Mansour Akbari et al. DNA Repair (Amst). .

Abstract

Base excision repair (BER) of damaged or inappropriate bases in DNA has been reported to take place by single nucleotide insertion or through incorporation of several nucleotides, termed short-patch and long-patch repair, respectively. We found that extracts from proliferating and non-proliferating cells both had capacity for single- and two-nucleotide insertion BER activity. However, patch size longer than two nucleotides was only detected in extracts from proliferating cells. Relative to extracts from proliferating cells, extracts from non-proliferating cells had approximately two-fold higher concentration of POLbeta, which contributed to most of two-nucleotide insertion BER. In contrast, two-nucleotide insertion in extracts from proliferating cells was not dependent on POLbeta.
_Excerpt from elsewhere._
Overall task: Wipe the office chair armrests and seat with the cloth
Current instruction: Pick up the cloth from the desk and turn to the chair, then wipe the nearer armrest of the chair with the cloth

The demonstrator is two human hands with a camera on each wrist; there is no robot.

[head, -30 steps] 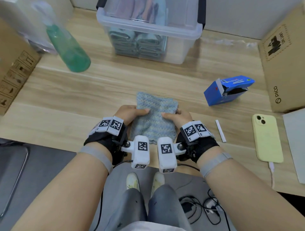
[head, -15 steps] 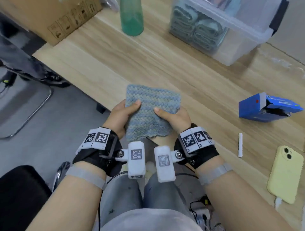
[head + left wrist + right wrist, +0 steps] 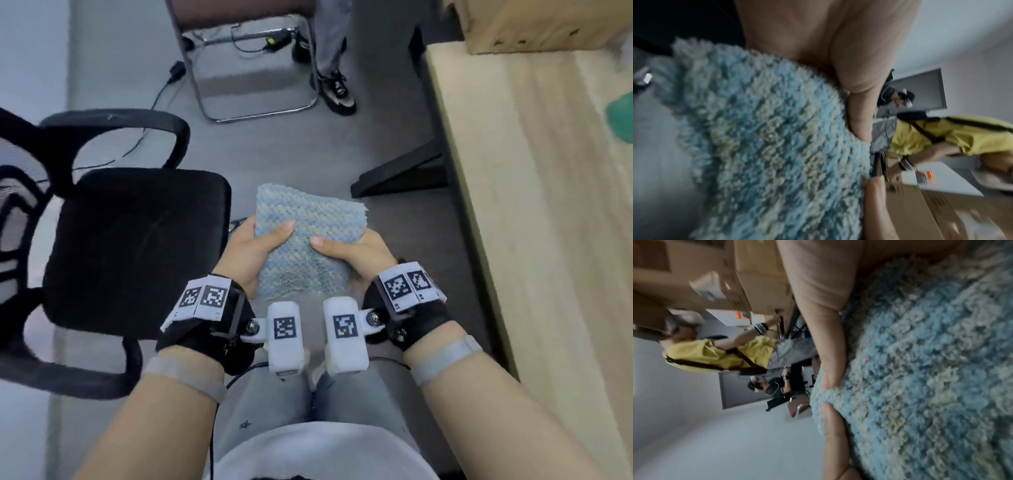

BER fidelity was two- to three-fold lower in extracts from the non-proliferating compared with extracts of proliferating cells. Furthermore, although one-nucleotide deletion was the predominant type of repair error in both extracts, the pattern of repair errors was somewhat different. These results establish two-nucleotide patch BER as a distinct POLbeta-dependent mechanism in non-proliferating cells and demonstrate that BER fidelity is lower in extracts from non-proliferating as compared with proliferating cells.